Ali unintentionally called out using machine learning being by corporations to squeeze out every drop of sweat and blood (in some cases literally) of the consumer, at any means. Even if that means spending many man hours tweaking deep learning algorithms to suit a need. It is as much a call out to corporate greed as it is an admonishment of non-scientific methods. The irony can only be seen at the end of the video when you see all the sponsors of NIPS. This is how it is, of course, but it must be really hard on hard core researchers like Ali to know this is the landscape the research is in. Note: I like to think there is some empiricism in their efforts, but LeCun's response doesn't give me much optimism in that respect. I think the little tweaks that work could have more significance than the big ones, even.
Many in the ML community did not like this and dismissed it outright. It led me to learn about evolutionary complexity in machine learning work and this is an extremely hard freaking problem. Kenneth Stanley has some good videos about this. Ali seems to have uncovered a real problem within ML groups playing with disassociated machine minds that can only do something by tweaking. We know nothing.
Of course... LeCun is an engineer, not a mathematician or scientist. See all his past publications, its just him trying out different stuff without putting any effort in understanding how they work. Unfortunately, he succeeded which landed him in the spotlight and a high rank position in FB. To admit that what he was doing all this time is nonsense would undermine that very position.
It's more than just a lack of code or documentation; the reproducibility problem in AI and ML is very real in 2018 still. It hasn't stopped. What it refers to is the lack of ability to literally reproduce the results reported in publications (by top researchers included) even when using the same source code, datasets, etc.. It is evidence of a larger problem hinted at by Ali here; AI and ML as it stands today is sometimes a very fragile, empirical science. Not all of the time. Not by everyone. But more than it should be.
+Felix Sosa: You said "the lack of ability to... reproduce the results... even when using the same source code, datasets, etc.." Is it because the seed of the random number generator, or that the precision of the computation is not reported? Otherwise, where does the discrepancies come from?
Rigor is good.
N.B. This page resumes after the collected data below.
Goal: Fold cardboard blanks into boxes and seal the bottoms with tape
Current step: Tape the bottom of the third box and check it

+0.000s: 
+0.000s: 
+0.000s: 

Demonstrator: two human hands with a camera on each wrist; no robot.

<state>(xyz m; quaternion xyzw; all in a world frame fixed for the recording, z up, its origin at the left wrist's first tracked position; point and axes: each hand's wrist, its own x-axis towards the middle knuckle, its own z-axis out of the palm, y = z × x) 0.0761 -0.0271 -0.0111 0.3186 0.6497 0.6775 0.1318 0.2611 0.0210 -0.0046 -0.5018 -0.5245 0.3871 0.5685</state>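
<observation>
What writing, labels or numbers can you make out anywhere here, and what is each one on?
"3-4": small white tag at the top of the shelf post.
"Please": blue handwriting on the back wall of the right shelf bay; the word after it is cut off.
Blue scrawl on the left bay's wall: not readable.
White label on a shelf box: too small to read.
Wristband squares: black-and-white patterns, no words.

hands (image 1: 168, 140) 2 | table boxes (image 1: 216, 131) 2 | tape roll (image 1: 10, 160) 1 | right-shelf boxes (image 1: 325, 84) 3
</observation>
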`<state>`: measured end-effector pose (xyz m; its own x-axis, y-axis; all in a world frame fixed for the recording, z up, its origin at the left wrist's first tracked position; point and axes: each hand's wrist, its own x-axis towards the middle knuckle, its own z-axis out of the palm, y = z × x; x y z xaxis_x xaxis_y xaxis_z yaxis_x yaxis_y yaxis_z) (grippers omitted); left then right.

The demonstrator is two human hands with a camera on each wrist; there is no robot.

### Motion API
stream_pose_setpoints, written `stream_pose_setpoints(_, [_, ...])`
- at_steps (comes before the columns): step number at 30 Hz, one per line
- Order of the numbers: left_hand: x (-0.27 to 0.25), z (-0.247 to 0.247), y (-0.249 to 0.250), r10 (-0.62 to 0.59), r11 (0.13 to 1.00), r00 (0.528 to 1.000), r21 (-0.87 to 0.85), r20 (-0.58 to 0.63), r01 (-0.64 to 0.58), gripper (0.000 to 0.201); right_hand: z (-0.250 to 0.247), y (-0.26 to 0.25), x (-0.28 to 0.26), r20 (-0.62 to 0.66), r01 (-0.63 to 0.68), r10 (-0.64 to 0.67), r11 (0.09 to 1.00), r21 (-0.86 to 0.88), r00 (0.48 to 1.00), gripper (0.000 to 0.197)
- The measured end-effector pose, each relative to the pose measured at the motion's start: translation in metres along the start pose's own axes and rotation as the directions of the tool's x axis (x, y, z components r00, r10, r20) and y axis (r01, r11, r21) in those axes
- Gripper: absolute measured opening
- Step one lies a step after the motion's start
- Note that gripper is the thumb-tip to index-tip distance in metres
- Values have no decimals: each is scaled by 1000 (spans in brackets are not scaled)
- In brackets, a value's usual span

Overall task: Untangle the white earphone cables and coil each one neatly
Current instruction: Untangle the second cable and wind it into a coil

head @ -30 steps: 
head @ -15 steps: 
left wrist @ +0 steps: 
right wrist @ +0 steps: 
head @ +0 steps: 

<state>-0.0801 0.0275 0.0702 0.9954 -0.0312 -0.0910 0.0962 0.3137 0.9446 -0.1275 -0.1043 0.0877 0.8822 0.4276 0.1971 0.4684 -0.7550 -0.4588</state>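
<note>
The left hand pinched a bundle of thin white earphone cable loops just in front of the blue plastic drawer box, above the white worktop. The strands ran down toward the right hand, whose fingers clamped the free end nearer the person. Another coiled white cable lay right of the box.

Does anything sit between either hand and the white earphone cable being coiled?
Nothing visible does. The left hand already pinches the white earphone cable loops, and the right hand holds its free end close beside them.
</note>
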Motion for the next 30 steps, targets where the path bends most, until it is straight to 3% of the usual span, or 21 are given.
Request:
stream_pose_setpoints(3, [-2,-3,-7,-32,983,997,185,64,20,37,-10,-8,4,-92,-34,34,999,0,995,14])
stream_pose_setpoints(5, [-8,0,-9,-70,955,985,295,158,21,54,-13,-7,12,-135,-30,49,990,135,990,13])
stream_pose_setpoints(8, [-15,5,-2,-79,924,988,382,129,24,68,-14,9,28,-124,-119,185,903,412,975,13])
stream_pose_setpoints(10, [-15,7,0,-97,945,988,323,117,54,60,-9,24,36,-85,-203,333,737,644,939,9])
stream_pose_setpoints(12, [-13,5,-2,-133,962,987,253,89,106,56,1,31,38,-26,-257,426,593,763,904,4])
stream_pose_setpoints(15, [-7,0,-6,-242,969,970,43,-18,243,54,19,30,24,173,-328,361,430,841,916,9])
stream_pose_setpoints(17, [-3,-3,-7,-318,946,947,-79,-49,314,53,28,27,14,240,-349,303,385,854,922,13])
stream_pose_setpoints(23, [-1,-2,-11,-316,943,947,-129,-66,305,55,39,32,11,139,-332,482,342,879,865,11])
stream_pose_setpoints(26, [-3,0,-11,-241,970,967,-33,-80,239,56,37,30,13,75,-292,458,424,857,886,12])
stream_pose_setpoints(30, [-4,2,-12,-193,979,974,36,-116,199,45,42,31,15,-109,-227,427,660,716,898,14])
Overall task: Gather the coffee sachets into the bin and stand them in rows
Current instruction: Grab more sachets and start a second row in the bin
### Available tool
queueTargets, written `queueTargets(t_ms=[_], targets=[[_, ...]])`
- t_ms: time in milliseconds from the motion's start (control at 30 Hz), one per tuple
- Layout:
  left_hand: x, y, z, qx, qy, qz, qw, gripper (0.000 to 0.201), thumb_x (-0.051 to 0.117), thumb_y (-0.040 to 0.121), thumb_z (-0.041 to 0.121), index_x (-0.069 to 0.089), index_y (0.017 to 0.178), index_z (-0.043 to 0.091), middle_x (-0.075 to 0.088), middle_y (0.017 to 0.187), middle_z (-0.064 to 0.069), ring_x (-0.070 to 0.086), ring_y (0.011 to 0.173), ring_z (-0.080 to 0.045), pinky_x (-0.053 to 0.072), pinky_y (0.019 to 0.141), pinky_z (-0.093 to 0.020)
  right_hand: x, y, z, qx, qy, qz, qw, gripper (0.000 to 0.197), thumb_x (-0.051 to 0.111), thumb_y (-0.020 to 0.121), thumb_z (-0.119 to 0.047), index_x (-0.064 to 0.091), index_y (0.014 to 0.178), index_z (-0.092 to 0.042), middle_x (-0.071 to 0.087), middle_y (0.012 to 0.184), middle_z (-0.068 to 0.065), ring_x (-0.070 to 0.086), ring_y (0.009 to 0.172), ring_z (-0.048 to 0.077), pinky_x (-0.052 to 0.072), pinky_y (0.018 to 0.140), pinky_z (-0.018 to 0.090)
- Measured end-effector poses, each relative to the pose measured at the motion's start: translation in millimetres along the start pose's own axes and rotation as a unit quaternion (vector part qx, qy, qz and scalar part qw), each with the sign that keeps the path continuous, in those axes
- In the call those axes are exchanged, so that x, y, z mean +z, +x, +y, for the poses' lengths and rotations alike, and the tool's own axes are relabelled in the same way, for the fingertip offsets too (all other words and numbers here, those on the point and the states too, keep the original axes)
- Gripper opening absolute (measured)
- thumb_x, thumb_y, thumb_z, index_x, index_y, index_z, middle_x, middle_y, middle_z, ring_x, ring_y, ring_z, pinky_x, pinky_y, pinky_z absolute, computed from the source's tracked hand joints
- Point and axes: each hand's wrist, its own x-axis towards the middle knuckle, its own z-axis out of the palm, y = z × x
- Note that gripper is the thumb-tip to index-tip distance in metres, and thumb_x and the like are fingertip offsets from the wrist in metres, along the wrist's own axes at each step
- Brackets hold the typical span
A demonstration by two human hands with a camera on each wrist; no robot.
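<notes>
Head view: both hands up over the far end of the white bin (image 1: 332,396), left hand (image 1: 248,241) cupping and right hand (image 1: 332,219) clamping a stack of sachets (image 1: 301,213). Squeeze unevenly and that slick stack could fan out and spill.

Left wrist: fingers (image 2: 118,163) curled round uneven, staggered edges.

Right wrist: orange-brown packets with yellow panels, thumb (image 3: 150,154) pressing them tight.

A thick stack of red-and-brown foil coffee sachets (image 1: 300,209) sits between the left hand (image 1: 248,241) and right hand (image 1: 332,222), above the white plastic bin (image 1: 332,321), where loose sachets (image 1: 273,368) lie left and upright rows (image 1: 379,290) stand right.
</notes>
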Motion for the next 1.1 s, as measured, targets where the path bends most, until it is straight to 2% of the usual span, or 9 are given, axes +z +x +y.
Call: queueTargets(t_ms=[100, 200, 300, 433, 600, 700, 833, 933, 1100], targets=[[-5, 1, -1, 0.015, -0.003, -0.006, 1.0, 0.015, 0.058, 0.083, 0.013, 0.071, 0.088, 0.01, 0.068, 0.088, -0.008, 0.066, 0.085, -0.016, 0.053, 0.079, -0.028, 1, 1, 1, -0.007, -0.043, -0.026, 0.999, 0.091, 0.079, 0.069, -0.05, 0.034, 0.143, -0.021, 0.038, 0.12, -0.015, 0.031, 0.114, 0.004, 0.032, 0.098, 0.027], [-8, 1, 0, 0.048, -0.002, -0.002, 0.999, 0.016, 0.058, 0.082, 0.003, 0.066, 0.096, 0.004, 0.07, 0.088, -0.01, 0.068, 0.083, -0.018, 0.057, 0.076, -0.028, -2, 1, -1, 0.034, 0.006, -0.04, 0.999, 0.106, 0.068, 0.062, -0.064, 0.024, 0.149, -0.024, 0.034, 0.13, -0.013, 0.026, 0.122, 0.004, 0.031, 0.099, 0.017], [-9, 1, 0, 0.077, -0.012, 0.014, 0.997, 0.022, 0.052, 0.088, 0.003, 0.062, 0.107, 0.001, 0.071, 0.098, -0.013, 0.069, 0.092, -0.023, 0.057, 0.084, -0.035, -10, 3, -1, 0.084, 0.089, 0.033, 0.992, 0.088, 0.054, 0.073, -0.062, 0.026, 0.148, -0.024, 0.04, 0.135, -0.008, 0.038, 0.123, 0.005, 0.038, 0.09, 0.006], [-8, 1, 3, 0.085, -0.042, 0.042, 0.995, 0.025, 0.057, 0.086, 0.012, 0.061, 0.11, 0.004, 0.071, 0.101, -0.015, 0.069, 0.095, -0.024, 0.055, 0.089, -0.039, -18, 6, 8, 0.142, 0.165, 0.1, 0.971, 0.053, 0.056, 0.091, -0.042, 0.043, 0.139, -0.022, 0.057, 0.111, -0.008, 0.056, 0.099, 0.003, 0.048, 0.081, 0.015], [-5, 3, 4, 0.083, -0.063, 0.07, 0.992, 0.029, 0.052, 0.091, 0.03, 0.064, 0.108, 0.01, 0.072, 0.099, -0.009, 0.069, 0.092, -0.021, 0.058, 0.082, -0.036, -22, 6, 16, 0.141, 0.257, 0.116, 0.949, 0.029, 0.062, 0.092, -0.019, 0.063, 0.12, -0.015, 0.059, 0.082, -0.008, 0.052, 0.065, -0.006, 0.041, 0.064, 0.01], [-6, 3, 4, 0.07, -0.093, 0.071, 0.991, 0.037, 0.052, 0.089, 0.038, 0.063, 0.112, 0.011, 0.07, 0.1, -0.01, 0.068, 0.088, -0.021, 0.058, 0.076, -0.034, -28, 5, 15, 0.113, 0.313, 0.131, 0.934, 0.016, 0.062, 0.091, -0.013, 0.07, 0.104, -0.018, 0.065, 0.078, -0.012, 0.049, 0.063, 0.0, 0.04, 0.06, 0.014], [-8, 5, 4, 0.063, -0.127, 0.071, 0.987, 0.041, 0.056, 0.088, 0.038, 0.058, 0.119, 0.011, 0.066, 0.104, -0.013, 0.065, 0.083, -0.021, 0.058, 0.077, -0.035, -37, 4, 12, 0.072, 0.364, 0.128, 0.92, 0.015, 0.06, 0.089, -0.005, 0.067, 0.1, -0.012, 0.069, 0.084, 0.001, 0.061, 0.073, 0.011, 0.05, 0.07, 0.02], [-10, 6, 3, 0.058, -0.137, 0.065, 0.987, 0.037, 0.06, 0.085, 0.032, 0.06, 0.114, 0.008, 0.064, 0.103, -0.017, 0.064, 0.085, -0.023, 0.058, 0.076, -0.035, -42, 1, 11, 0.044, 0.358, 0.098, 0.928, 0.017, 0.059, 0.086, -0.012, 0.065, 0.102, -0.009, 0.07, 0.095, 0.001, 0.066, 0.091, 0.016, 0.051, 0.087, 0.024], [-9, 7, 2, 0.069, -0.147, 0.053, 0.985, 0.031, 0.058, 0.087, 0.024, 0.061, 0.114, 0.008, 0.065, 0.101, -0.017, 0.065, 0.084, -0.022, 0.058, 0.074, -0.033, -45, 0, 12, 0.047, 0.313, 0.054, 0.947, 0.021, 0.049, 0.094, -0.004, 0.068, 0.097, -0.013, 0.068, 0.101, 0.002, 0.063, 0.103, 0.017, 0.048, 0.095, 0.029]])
But if you don't understand why it works, then (a) either work on a theory that explains it, (b) or work on a theory that shows what part is arbitrary and probably what the better technique is, or (c) wait and watch others do it, while not complaining about the lack of rigor in deep learning. Simplicity and regularity in the nature of deep learning computations is its greatest virtue for a system designer -- leading to a rare confluence of various areas of CS: high performance architectures, high performance software, and algorithms -- a crowing jewel and exemplar in nature (there's nothing more well-studied than optimizing a dense matrix-matrix multiplication and nothing else as meaningful that can go closer to the machine compute peak). Instead of lecturing others about the lack of rigor, you are free to build something else better with a theory behind it and are free not to use deep learning and free to enlighten others that there isn't (yet) a theory behind it. And finally don't assume that others don't know that more theory is needed! Theoretical soundness and rigor are relative criteria. Sometimes things just work, and you need to provide an explanation; that's also how many fields have evolved and evolve!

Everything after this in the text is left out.